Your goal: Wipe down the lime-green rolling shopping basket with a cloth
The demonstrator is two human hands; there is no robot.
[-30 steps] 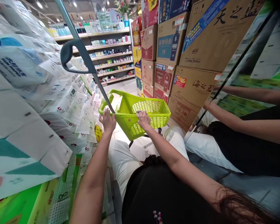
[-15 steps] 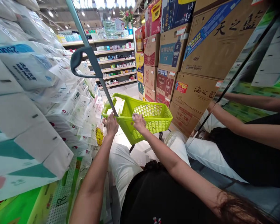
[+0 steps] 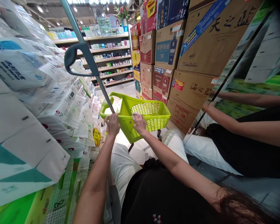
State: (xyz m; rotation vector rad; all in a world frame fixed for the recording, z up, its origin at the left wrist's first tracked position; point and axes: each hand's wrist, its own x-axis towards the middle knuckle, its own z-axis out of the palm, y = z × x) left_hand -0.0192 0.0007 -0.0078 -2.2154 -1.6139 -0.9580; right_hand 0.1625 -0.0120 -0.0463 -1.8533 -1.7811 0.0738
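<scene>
A lime-green shopping basket (image 3: 127, 127) sits in front of my knees, its side walls pierced with holes. Beside the grey pole (image 3: 104, 91), my left hand (image 3: 113, 125) is closed over the near rim, fingertips hidden behind it. My right hand (image 3: 140, 124) pinches a small crumpled whitish cloth (image 3: 135, 116) against the same rim, farther right. The pole slants up and left to a dark grey looped handle (image 3: 90, 60), which neither hand touches. A pale panel stands inside the basket's left end.
Packs of tissue paper (image 3: 16, 67) are stacked close on my left. Cardboard cartons (image 3: 193, 84) rise on the right, next to a mirror (image 3: 252, 81) reflecting my arm. Shelves of small goods (image 3: 112, 57) stand behind, across the tiled floor.
My left hand has shifted slightly right along the rim, its fingers now more over the edge. The right hand and cloth have barely moved. The view has turned a little.
</scene>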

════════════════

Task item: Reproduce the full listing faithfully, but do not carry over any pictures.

Response:
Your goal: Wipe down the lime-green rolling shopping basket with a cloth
The demonstrator is two human hands; there is no robot.
[-30 steps] 
[-15 steps] 
[+0 steps] 
State: (xyz m; rotation vector rad; all in a world frame fixed for the recording, z up, its origin at the left wrist's first tracked position; point and axes: each hand's wrist, its own x-axis towards the middle knuckle, its own z-axis out of the palm, y = z × x) left_hand -0.0192 0.0007 -0.0078 -2.2154 -1.6139 -0.9580; right_hand 0.1625 -0.0120 -0.0463 -1.8533 -1.7811 0.0738
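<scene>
A lime-green shopping basket (image 3: 127, 127) sits in front of my knees, its side walls pierced with holes. Beside the grey pole (image 3: 104, 91), my left hand (image 3: 113, 125) is closed over the near rim, fingertips hidden behind it. My right hand (image 3: 140, 124) pinches a small crumpled whitish cloth (image 3: 135, 116) against the same rim, farther right. The pole slants up and left to a dark grey looped handle (image 3: 90, 60), which neither hand touches. A pale panel stands inside the basket's left end.
Packs of tissue paper (image 3: 16, 67) are stacked close on my left. Cardboard cartons (image 3: 193, 84) rise on the right, next to a mirror (image 3: 252, 81) reflecting my arm. Shelves of small goods (image 3: 112, 57) stand behind, across the tiled floor.
My left hand has shifted slightly right along the rim, its fingers now more over the edge. The right hand and cloth have barely moved. The view has turned a little.
</scene>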

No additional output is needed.